══ STORED DATA
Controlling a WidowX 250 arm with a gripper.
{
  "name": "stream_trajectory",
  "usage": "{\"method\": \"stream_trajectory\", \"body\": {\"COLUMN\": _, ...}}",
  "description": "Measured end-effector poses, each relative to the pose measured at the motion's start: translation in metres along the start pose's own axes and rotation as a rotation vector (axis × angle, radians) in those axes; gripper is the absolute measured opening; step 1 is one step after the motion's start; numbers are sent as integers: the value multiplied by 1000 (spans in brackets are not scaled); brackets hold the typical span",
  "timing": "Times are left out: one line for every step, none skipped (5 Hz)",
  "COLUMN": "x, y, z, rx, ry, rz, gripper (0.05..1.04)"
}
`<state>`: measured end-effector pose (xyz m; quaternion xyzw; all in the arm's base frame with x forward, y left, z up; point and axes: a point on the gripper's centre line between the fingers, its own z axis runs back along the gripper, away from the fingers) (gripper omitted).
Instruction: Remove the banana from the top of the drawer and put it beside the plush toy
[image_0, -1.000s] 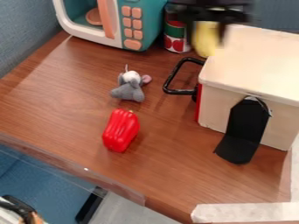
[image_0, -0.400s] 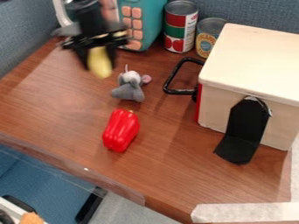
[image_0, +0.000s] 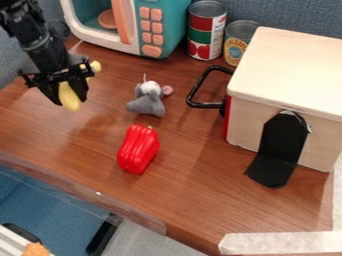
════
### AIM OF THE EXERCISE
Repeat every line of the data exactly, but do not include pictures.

### SOLUTION TO THIS PROBLEM
Controlling a WidowX 250 arm with a gripper.
{
  "name": "stream_trajectory",
  "usage": "{\"method\": \"stream_trajectory\", \"body\": {\"COLUMN\": _, ...}}",
  "description": "Measured end-effector poses, each relative to the pose measured at the motion's start: translation in metres along the start pose's own axes and rotation as a rotation vector (axis × angle, radians) in those axes; gripper is the absolute measured opening; step 1 is one step after the motion's start; numbers are sent as integers: the value multiplied by 1000 (spans in brackets are not scaled); brackets hold the typical span",
  "timing": "Times are left out: one line for every step, none skipped (5 Hz)",
  "COLUMN": "x, y, z, rx, ry, rz, gripper (0.05..1.04)"
}
`<state>`: measured end-effector pose (xyz m; quaternion xyzw; all in the arm's base frame with x forward, y left, z up; point and axes: a point on the gripper's centre line between the fingers, its own z axis runs back along the gripper, away from the fingers) (gripper omitted).
Instruction: Remove the banana from the top of the drawer and put it beside the plush toy
[image_0, -1.000s] 
[image_0, -0.400s] 
[image_0, +0.000s] 

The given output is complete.